**DATA EXTRACT**

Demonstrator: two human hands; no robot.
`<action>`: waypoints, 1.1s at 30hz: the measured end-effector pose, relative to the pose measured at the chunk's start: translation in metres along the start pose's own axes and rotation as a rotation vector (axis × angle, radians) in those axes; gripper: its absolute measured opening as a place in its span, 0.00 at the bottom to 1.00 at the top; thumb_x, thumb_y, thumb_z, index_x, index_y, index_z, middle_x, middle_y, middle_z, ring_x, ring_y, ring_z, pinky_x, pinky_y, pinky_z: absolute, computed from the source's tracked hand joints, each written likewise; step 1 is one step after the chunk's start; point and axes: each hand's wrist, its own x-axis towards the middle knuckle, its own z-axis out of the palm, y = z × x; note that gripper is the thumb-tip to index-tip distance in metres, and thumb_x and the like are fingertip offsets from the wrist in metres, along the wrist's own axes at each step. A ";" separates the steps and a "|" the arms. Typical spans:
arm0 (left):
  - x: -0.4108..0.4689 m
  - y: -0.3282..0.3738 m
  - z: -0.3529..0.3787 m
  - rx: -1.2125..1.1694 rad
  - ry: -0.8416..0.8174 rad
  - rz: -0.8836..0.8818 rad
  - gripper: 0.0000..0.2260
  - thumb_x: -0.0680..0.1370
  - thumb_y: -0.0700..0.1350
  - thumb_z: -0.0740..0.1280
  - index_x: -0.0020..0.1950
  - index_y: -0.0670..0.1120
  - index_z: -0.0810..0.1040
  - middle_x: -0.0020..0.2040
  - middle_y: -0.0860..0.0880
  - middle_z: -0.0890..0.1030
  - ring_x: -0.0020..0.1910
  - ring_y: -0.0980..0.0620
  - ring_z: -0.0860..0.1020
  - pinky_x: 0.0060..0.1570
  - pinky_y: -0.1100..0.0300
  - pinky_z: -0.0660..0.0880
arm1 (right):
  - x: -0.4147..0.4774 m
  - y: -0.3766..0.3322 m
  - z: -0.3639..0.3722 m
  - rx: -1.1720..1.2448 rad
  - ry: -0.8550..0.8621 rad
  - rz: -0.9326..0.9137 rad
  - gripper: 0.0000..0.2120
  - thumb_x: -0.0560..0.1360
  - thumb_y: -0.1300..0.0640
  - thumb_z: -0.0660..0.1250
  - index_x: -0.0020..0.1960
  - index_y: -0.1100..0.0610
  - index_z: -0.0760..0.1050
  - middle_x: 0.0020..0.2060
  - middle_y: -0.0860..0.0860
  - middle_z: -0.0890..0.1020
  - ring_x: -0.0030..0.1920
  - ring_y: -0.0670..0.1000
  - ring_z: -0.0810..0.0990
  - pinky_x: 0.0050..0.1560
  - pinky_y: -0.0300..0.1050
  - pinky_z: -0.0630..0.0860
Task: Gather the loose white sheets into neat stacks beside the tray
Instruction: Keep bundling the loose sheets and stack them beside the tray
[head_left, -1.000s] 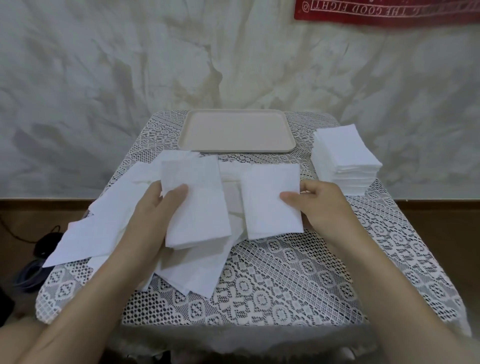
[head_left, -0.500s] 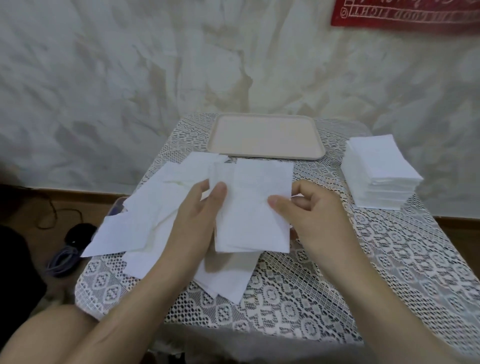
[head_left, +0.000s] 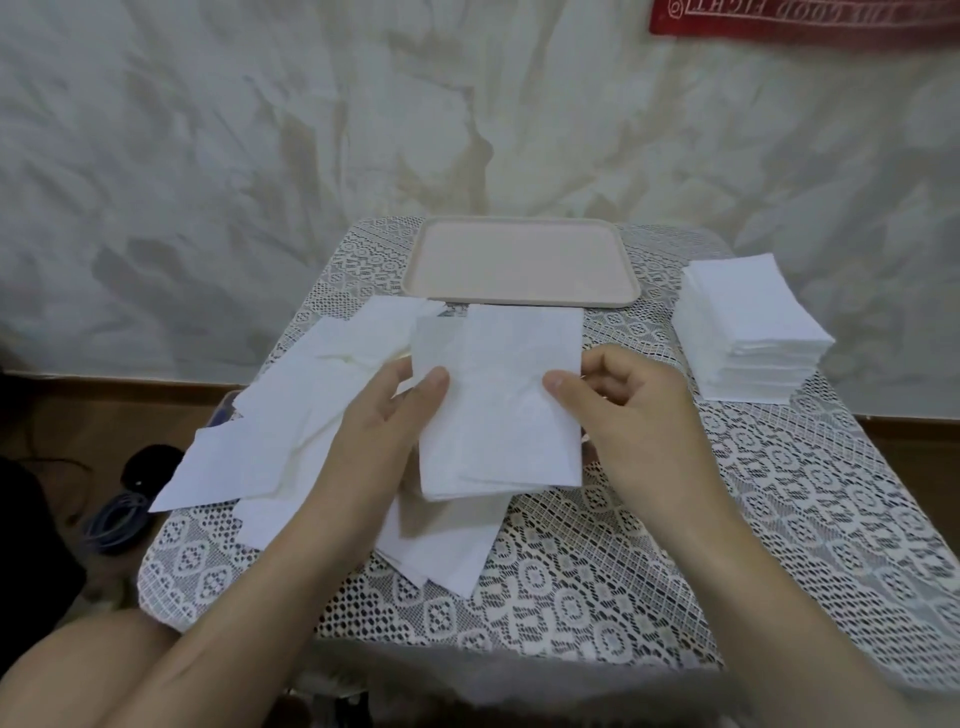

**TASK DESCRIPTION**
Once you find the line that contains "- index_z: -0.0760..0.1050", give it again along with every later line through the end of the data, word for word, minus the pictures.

**ANSWER AREA**
  - index_z: -0.0760..0.1050
  - middle_x: 0.0020..0.2060
  - middle_y: -0.0860..0.0860
  - middle_z: -0.0890..0.1020
  - ring_x: -0.0030..0.1920
  - ring_y: -0.0670..0.1000
  - ring_z: -0.0810..0.0990
  - pinky_x: 0.0050..0.1560
  - pinky_y: -0.0300..0.1050
  - pinky_z: -0.0630..0.0860
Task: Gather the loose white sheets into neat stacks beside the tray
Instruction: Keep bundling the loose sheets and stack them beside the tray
[head_left, -1.000s] 
[head_left, -0.500s] 
[head_left, +0.000s] 

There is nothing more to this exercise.